LZ is a so called sliding window compression. It says this section for this length is the same as this section however many hundred bytes before the current location, hence the trickle down/corrupting later data effect. Pointers, while vital for hacking, may not then make the most odds with this one.
Pointers then. Games don't magically know where to look for things, even knowing what line to fetch next and where to start new ones is harder work than some devs care to program in, so you need things to tell you where to go, point the way if you will. They come in many forms on many systems but they are some mathematical relationship to the location of the data in either the ROM or somewhere in RAM. For the GBA though almost everything is visible in normal memory at all times. There are multiple locations it is seen in but a lot of the time it is in the 08000000 through 09FFFFFF region, or 08000000 through 08FFFFFF as most games are below 16 megabytes. This means people tend to look for a lot of 08 values with 3 bytes of something else* in between when looking for pointers. If you can find where the game says fetch this location you can change the pointer that did it to something else where you hopefully sorted your data if you are moving it.
*technically 08080808 is a valid pointer, even aligned to a nice address, so don't assume it has to not have something other than 08 in the middle.
Back to compression. Compression was historically the bane of ROM hacking, the thing what made it really annoying and caused the effort/skills required to shoot up. Fortunately for the GBA the BIOS of the machine housed some decompression algorithms which many devs needing such a thing actually used (or a used a compatible version of), hence you presumably being able to use a generic tool to find it. Were this the NES you would be facing something custom that a dev cooked up decades ago to run on hardware of rather limited capabilities.
I find it slightly odd that different characters (especially for a game with this many jobs) would have compression that goes over multiple sprite sheets, or maybe the compression tool overwrites subsequent ones (if you corrupt things early in the compression sequence, like say having a thing that little bit bigger and spilling over, it is bad news for later things). The multiple sheets compressed thing is not outside the realm of reason though.
Two main choices
1) Decompress everything, edit on uncompressed data, compress and try to reinsert. Possibly have to also repoint if the new data is still larger and there is nothing else you can overwrite.
2) Decompress everything, edit on uncompressed data, insert (possibly somewhere else like the end of the ROM) and get the game to simply read rather than try to decompress.
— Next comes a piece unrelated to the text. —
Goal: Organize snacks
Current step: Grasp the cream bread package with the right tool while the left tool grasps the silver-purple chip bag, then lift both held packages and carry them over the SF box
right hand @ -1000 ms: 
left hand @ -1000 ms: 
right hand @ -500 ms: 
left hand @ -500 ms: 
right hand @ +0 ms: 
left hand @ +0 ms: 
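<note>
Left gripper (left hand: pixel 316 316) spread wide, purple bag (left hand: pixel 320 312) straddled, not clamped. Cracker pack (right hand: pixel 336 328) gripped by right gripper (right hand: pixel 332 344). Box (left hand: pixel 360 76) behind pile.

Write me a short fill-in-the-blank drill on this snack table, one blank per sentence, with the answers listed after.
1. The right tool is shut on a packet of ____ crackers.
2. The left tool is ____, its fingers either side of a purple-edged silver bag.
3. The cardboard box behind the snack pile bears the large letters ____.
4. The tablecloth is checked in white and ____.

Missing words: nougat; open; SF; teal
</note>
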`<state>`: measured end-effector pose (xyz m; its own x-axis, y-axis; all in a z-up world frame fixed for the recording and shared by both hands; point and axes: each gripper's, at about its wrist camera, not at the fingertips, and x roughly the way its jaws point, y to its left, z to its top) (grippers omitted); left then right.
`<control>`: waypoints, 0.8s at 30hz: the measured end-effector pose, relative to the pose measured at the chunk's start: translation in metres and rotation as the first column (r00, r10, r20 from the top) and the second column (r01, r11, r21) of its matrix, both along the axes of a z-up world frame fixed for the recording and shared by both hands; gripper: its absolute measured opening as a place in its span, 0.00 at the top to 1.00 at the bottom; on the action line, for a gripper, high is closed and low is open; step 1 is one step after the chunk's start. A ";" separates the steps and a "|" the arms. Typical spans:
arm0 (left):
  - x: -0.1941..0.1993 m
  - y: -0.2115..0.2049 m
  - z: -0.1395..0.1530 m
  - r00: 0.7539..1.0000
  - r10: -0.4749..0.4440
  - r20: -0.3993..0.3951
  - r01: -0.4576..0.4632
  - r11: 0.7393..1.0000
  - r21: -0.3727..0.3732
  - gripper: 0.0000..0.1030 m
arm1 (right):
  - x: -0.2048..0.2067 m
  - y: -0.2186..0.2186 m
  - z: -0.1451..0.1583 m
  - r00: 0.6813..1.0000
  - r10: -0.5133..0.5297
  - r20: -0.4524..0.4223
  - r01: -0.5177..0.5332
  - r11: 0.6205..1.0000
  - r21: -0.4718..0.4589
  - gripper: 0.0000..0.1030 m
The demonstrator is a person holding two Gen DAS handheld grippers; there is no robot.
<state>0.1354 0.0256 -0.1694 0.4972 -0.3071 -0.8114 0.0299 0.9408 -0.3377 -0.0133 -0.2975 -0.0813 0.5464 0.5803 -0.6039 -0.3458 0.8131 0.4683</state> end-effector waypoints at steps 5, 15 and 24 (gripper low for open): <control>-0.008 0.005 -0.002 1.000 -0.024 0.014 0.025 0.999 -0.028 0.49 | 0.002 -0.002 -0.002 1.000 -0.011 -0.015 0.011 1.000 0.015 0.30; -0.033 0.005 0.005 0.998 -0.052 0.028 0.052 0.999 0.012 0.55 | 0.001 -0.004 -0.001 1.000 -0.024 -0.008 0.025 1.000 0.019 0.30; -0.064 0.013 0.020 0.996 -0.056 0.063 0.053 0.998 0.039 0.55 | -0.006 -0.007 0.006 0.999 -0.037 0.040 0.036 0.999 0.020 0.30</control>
When I say everything I just mean a single instance of a compressed sheet if it is a single sprite sheet. As the compression seems known there are likely also tools to recompress it (even if you have to use good old gbacrusher) so you probably don't have to do any of the more exotic things we sometimes see; if you have an unknown compression, maybe having ripped the uncompressed version from RAM in an emulator, it can be easier to just insert a thing which says these next ? bytes are not compressed every ? bytes rather than trying to cook up a compression tool.
I occasionally see people sweat making a ROM bigger. Don't. My flash carts support SDHC memory these days and my computer has a hard drive larger still. It only mattered at the time if you were creating thousands of copies and thousands multiplied by a few pennies is still real money, or in some older flash carts of the time.